Wish this was flowers. Love you, Ax I teach today's class in a bit of a daze. I take four two-hour adult-education classes here at the Art & Media Institute each week all on aspects of creative writing. It's not well paid and, as Art pointed out the other day, it's so part-time it's not even really 'a proper job.' I'm waiting for a lift when one of the women from the class corners me. It's Charlotte West, all designer jeans, sleek blonde ponytail and pushy sense of entitlement.
'Geniver?' Charlotte's voice is wheedling, her accent pure Home Counties. 'I wonder if I might have a word?'
I scan the lifts. All three of them seem to be stuck on the first floor so I force my mouth into a welcoming smile. 'Sure,' I say.
Charlotte moves closer and I have to stop myself taking a step away from her. She's in her early forties, I'd guess a little older than me, though roughly the same age as most of my writing classes. She looks good for her age slim and groomed. Today she's teamed her trademark Calvin Klein jeans with an emerald-green boat-neck top that brings out the colour of her eyes.
'How can I help?' I continue.
'I re-read Rain Heart again,' Charlotte says, her eyes shining. 'It's so brilliant. Such an inspiring book.'
'Thank you.' I feel awkward and not just because Charlotte is gushing. Of my three published books, I actually think Rain Heart is the weakest. The plot about a woman whose husband has an affair with the wife of his business partner has more than a couple of holes, and the characters seem wooden and unconvincing to me now. Ironically, it sold better than the others. In fact, it's the only one still in print.
I edge away. Charlotte follows, backing me into the corner between the wall and the first lift.

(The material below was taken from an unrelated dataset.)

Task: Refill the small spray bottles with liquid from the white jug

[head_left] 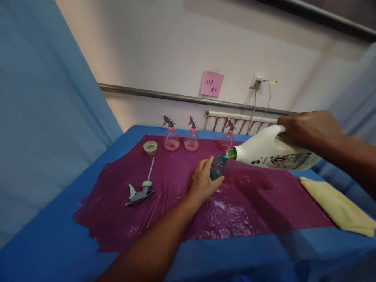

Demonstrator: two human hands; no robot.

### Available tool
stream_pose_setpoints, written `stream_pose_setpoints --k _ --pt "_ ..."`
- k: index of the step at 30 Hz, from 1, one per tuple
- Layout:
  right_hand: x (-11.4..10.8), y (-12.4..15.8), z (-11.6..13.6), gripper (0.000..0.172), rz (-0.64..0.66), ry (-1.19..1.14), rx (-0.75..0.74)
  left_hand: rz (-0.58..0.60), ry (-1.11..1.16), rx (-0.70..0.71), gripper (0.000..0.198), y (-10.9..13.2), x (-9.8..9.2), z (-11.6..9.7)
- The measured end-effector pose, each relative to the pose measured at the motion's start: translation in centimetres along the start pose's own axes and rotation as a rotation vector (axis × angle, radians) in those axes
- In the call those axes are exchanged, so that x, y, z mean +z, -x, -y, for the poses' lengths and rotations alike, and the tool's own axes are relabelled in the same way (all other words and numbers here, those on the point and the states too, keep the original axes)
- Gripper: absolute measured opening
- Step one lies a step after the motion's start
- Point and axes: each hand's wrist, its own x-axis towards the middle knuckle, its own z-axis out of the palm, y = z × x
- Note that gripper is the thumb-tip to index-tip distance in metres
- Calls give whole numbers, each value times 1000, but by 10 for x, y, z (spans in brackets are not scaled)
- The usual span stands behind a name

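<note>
The left hand [202,181] clasps the clear spray bottle [218,167] and the right hand [308,128] grips the tilted detergent jug [268,150], so it seems best to pour slowly with the green spout [231,153] centred over the neck.

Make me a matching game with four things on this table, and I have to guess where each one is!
Things:
1. white jug
2. small bottle
3. spray head
4. yellow cloth

Places:
A. lying loose on the purple sheet, towards the left
B. held tilted in the right hand
C. lying on the blue cover, at the right
D. gripped by the left hand

Pairs: 1-B, 2-D, 3-A, 4-C
</note>
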Motion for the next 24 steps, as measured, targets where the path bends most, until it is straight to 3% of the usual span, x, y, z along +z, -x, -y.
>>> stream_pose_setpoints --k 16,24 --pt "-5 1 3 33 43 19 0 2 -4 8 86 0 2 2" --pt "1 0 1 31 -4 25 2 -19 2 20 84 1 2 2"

I get a whiff of her perfume one of those dark, sweet, cloying scents meant for velvet dresses and expensive restaurants.
'I was wondering where you got the idea from?' Charlotte goes on.
I sigh inwardly. This is the most common question writers get asked and, to my mind, one of the hardest to answer.
'I thought perhaps the story came from real life?' she adds.
'No.' I hesitate, wondering what to tell her. I could offer up the truth as far as I know it, that Rain Heart came from my imagination: a blend of half-thoughts and ideas filtered through a couple of newspaper articles, five minutes of overheard gossip at a bus stop and the inside track on two friends' heartbreaks.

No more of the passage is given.